If something more interesting pops up, I will file a bug and ask for your opinion. In general, I am also on the side of the parser being strict.
Sounds good.
Ok, based on 10% files from Thingiverse, there're the following issues: #7, #8, #9. Only one of them (#7) seems important enough to fix, but I would like to hear your opinion first.
Generally, the parser accepts 99.8% files from thingiverse. 0.1% are invalid STL files (html, dwg, skp renamed to stl), and the remaining 0.1% are covered by the issues above.
You're doing heroes' work, @krasin. Keep it up :smile:
50% run:
Total STL files: 112612
Success: 112090 / 99.54%
Failure: 521 / 0.46%
Crash: 1
Out of these failures:
Not an STL at all: 374 / 0.33%
Empty files: 42 / 0.04%
Fixable failures: 72 / 0.06%
Other legitimate failures (non-fixable, unless triangles are skipped): 33 / 0.03%
In other words, the parser is definitely right in 99.91%, and it's clear how to make it 99.97% right. After that, we'll need to skip triangles, and this kind of a behavior is currently hard to justify.
Detailed statistics for failures and the corresponding bugs:
The polysoup issue is probably another archive.org hickup. It's highly unclear, but there's nothing to parse locally.
@bmatsuo, at this point, all identified issues are either fixed or closed as "won't fix".
Given the amount of changes I made today, there's a chance of subtle failures which don't break the tests, but break the real function. I would appreciate if you gave the new version of the parser a try and tell if it works as intended.
Also, feel free to complain if some of the closed as "won't fix" issues seem to be important.
You are a badass, @krasin. Thanks for putting in so much work.
I'll pull the updates and test them out.
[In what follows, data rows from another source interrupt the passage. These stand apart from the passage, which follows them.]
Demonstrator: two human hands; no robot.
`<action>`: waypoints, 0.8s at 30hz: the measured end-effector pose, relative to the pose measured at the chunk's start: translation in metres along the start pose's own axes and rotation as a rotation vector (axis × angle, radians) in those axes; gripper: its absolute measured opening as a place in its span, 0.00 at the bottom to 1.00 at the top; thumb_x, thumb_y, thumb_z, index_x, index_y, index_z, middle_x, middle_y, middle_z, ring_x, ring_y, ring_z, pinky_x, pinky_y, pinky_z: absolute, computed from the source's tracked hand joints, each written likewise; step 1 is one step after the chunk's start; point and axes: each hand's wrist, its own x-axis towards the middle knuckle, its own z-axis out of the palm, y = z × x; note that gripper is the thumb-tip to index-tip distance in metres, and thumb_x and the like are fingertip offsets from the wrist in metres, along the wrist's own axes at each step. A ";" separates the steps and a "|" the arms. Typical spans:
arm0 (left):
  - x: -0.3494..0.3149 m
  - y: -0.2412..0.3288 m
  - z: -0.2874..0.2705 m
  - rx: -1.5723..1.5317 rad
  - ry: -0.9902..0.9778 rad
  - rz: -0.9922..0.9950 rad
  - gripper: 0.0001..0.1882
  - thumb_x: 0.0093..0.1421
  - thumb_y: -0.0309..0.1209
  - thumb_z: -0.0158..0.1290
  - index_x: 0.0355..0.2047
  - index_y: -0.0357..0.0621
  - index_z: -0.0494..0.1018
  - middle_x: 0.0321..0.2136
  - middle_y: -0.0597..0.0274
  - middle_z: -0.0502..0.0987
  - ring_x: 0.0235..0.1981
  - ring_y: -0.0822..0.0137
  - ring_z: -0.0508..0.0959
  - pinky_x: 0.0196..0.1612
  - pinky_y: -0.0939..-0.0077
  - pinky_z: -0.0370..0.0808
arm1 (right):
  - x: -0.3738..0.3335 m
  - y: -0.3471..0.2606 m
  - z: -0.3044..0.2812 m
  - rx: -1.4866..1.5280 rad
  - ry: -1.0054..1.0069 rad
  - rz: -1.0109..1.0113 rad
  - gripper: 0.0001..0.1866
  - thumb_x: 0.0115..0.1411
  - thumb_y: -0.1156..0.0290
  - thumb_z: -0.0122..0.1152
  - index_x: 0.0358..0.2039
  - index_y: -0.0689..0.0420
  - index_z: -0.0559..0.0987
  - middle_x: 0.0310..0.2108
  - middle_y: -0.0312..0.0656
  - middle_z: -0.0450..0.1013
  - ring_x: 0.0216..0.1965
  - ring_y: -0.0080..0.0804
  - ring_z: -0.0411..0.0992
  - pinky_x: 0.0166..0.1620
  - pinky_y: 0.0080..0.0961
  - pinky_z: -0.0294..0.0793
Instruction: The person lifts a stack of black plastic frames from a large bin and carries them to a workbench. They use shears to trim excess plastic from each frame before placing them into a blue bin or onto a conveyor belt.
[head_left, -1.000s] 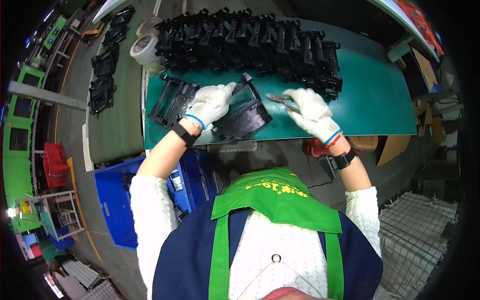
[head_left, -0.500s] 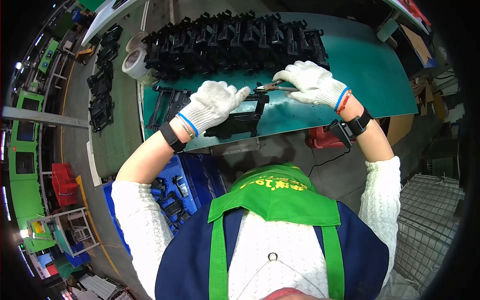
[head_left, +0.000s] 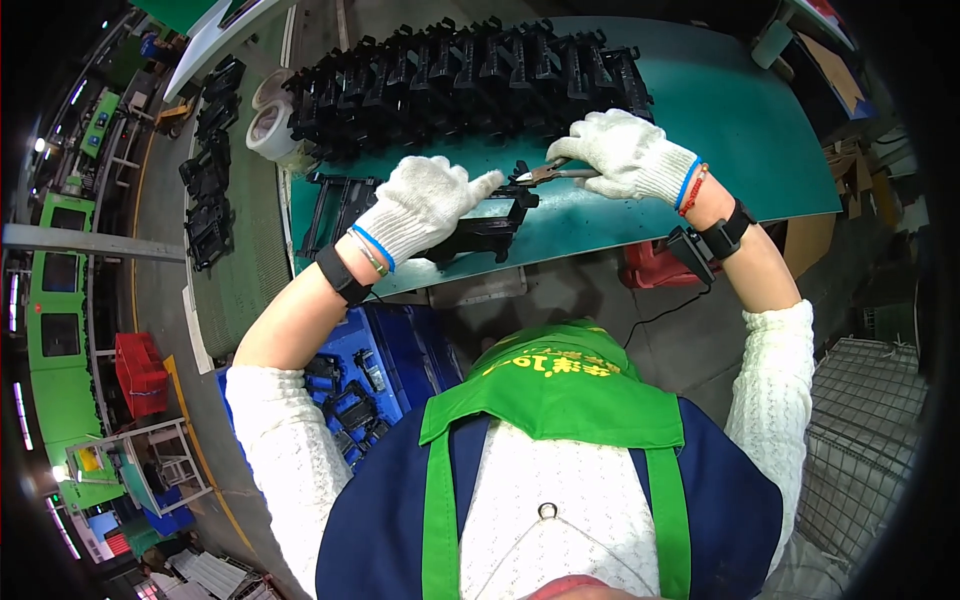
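Both hands wear white knitted gloves. My left hand (head_left: pixel 425 205) grips the left side of a black plastic frame (head_left: pixel 490 238) at the front of the green table, its index finger stretched along the far edge. In my right hand (head_left: pixel 625 155) is a pair of pliers (head_left: pixel 562 173). Their jaws point left and meet the frame's far right corner; whether they are closed on the plastic is too small to tell. Another black plastic frame (head_left: pixel 325 215) lies to the left, partly behind my left hand.
Behind the hands, a long row of black plastic frames (head_left: pixel 430 85) stands on the green table (head_left: pixel 720 130). Tape rolls (head_left: pixel 268 130) sit at its left, beside a belt (head_left: pixel 240 260) carrying more black parts. Below lie a blue bin (head_left: pixel 390 350) of parts and a red container (head_left: pixel 655 265).
The frame in my left hand has tilted a little, and its near edge shows higher up. The pliers stay at the same corner. The whole view has shifted slightly.
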 end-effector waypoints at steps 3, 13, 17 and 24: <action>-0.002 0.001 -0.005 0.002 -0.020 -0.001 0.30 0.67 0.27 0.50 0.69 0.63 0.69 0.31 0.60 0.81 0.34 0.59 0.85 0.33 0.62 0.83 | -0.001 -0.006 -0.005 0.033 -0.061 0.021 0.21 0.63 0.59 0.67 0.57 0.44 0.80 0.43 0.43 0.78 0.49 0.47 0.76 0.56 0.43 0.77; -0.045 -0.004 0.021 -0.491 0.238 -0.466 0.23 0.68 0.33 0.54 0.63 0.57 0.73 0.29 0.61 0.81 0.33 0.61 0.84 0.32 0.66 0.81 | -0.029 -0.022 0.045 0.501 0.374 0.314 0.25 0.62 0.65 0.67 0.59 0.51 0.76 0.44 0.50 0.75 0.47 0.51 0.75 0.51 0.40 0.76; -0.056 0.011 0.069 -1.476 0.499 -0.727 0.18 0.70 0.36 0.56 0.58 0.50 0.76 0.25 0.66 0.78 0.29 0.67 0.82 0.29 0.70 0.78 | -0.039 -0.053 0.068 0.438 0.510 0.345 0.29 0.61 0.65 0.68 0.62 0.52 0.73 0.45 0.50 0.72 0.48 0.52 0.73 0.53 0.42 0.74; -0.035 0.075 0.059 -2.327 0.844 -1.120 0.15 0.71 0.37 0.58 0.52 0.43 0.78 0.25 0.73 0.76 0.23 0.77 0.74 0.25 0.81 0.71 | -0.034 -0.081 0.104 0.421 0.653 0.353 0.34 0.58 0.65 0.71 0.64 0.50 0.69 0.47 0.48 0.69 0.48 0.53 0.69 0.54 0.46 0.71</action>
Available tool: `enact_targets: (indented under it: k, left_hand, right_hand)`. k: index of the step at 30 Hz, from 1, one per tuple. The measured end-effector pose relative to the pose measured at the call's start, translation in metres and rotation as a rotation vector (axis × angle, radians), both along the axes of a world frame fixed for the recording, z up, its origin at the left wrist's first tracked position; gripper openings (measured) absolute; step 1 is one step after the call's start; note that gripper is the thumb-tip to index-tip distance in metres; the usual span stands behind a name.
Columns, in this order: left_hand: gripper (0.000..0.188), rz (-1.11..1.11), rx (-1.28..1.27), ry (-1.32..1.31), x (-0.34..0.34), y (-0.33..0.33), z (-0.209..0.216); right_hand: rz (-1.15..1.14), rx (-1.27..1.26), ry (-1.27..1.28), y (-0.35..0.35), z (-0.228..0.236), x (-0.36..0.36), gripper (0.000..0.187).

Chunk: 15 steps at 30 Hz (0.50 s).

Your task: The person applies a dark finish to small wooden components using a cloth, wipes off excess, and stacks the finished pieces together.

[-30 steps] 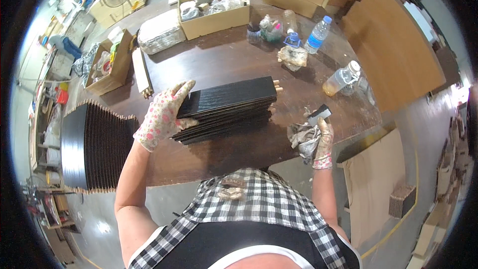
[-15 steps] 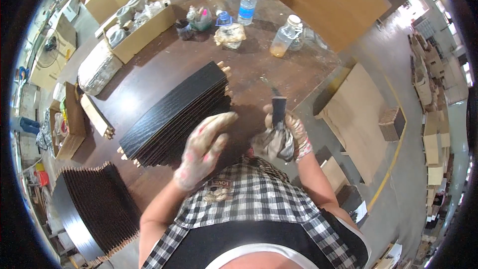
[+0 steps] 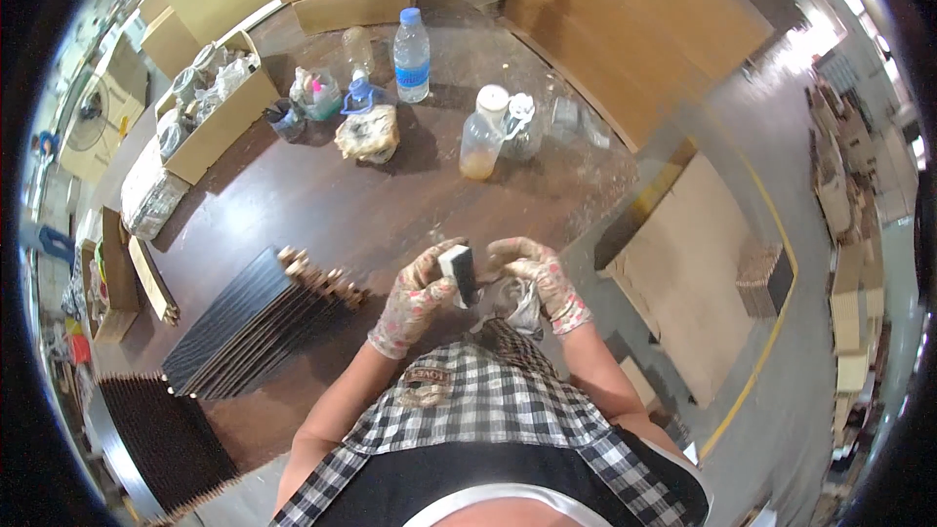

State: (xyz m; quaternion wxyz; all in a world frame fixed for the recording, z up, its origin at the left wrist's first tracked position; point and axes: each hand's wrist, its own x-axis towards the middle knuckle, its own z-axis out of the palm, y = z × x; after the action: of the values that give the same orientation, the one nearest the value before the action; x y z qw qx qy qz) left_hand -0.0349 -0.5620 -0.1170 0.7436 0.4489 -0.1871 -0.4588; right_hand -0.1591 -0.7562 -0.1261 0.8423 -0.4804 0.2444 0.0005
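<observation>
In front of the checked apron, my gloved left hand (image 3: 412, 301) is closed on a small black-and-white block (image 3: 461, 273), held upright between thumb and fingers. My gloved right hand (image 3: 549, 285) is beside it with fingers curled, and a crumpled grey rag (image 3: 523, 308) is bunched in its grip. Both gloves are pale with red spots and stained at the fingertips. To the left of my hands lies a stack of curved black slats (image 3: 244, 317) with light wooden pegs at the ends. A second stack of slats (image 3: 166, 434) is nearer, at the lower left.
On the dark tabletop (image 3: 322, 200) stand a blue-capped water bottle (image 3: 412, 63), a bottle with amber liquid (image 3: 480, 146) and a stained sponge-like lump (image 3: 369, 135). An open carton (image 3: 220, 117) of wrapped items sits far left. Brown boards (image 3: 625, 29) lean at the back.
The block has passed from my right hand to my left, which was open before. My hands have come closer together. The view has shifted, and the far slat stack shows lower and further left.
</observation>
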Motion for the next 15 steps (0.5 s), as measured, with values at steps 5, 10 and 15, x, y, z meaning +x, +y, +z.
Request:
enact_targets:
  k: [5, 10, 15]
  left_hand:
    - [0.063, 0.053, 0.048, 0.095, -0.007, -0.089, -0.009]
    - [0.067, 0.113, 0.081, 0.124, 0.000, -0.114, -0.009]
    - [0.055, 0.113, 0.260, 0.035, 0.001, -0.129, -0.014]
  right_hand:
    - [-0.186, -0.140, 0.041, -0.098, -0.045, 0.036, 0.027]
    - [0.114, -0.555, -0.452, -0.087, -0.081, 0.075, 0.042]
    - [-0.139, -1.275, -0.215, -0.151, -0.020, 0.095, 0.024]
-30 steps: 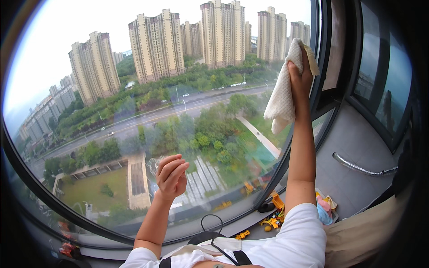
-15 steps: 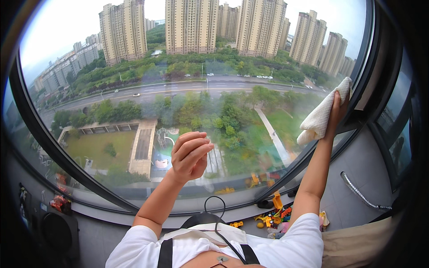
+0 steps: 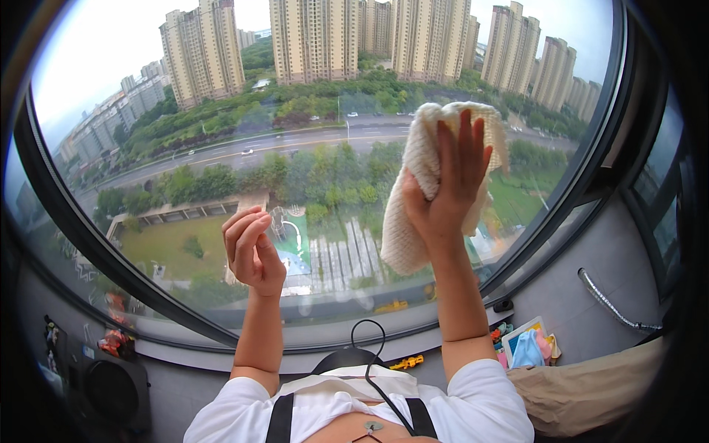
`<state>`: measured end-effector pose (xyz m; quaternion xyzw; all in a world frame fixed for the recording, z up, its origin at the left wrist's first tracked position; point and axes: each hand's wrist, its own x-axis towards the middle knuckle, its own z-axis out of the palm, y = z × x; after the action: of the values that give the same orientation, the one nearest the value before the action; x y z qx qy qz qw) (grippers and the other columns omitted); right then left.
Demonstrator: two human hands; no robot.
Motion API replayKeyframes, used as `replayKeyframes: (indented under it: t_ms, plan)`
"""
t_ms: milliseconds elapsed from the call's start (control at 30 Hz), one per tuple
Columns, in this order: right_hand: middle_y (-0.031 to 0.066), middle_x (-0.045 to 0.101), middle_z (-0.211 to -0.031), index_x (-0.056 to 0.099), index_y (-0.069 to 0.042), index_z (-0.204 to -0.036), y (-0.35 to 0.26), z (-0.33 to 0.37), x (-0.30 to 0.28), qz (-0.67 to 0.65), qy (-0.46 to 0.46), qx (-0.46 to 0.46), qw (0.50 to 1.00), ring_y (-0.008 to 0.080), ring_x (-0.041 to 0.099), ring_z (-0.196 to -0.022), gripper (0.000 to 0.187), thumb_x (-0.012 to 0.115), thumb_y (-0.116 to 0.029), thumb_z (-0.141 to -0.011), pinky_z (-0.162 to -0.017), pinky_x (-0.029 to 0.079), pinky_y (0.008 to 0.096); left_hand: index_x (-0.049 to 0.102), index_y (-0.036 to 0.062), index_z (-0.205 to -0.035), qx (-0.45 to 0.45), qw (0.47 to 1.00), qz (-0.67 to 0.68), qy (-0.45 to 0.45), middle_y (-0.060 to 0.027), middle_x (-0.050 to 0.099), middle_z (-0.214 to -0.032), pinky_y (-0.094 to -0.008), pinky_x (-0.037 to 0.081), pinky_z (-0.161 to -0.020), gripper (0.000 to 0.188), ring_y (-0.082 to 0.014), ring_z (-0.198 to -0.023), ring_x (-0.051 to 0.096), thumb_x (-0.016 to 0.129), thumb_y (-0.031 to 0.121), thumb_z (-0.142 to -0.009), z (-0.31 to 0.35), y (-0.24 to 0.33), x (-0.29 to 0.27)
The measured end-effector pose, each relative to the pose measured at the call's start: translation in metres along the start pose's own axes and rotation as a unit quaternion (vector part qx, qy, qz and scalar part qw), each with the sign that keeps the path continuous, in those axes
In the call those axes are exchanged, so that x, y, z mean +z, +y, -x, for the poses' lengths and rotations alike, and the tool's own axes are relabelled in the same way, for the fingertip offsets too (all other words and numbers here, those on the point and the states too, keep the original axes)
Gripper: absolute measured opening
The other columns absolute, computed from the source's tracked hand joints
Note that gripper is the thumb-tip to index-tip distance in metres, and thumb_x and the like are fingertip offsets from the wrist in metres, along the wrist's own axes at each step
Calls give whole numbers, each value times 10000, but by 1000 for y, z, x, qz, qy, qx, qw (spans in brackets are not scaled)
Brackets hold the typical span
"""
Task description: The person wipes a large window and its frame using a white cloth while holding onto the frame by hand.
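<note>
The cloth [image 3: 402,232] is being held under the right grip [image 3: 450,181]: it is lying directly in front of that palm and, as it seems, is being pressed against the glass [image 3: 340,184]. The fingers of this grip are being stretched flat over the cloth, a little apart, and the thumb is being set away to the left. No clamping is being seen, but whether a fold is being pinched near the thumb cannot be told.

The long axis of the cloth is running nearly upright with a lean, from below and left of the right grip toward its fingertips. More of the cloth is being shown left of this grip than right of it.

The right grip is being placed nearest, in contact with the cloth, while the left grip [image 3: 255,255] is being held apart from it, to the left and lower. Its fingers are being bent loosely inward, with nothing seen in them; whether they are meeting the palm, or the glass is being touched, cannot be told.

Well below the right grip, a yellow toy [image 3: 406,362] is lying; below and to the right, blue fabric [image 3: 526,351] and a silver hose [image 3: 611,303] are being seen.
</note>
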<state>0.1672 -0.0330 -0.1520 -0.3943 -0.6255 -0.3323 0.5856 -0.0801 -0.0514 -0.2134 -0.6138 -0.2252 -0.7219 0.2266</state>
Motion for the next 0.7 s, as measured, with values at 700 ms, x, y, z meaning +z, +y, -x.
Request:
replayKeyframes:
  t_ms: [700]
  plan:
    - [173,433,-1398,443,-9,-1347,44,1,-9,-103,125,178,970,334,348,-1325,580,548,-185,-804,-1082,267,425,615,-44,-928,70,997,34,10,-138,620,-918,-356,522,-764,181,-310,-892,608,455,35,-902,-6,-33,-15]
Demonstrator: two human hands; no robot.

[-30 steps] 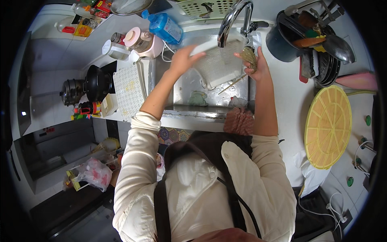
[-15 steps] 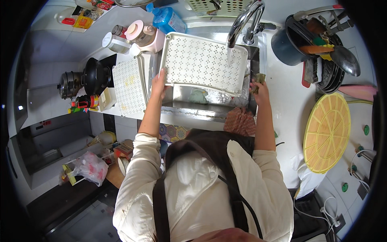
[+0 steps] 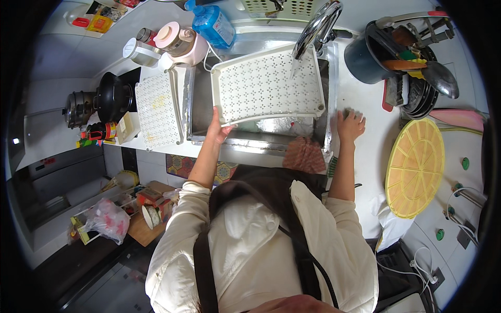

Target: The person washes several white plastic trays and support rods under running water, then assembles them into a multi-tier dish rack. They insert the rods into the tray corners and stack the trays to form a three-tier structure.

Though I'm not doing anything special/significant. So I don't expect problems.
Thanks again for the effort and the package in general :smile:
I tried decoding several random things I downloaded from Thingiverse.com. Some produce errors. The implementation here appears to be fairly strict to the ASCII specification as defined here (which is the authoritative source AFAICT).
But, other encoders seem to take more liberties with the format. For example this file (not from Thingiverse but from Printrbot calibration) is missing the name following "endsolid". The error produced has the following message:
That's just one example. I won't list all errors I saw here.
The software I use for 3D printing (RepetierHost + Slic3r) are able to parse/print these files successfully. I would like this package to parse them as well.
Given the state of the specification I think it's better to have the default be more liberal with what it accepts. What do you think about that, @krasin?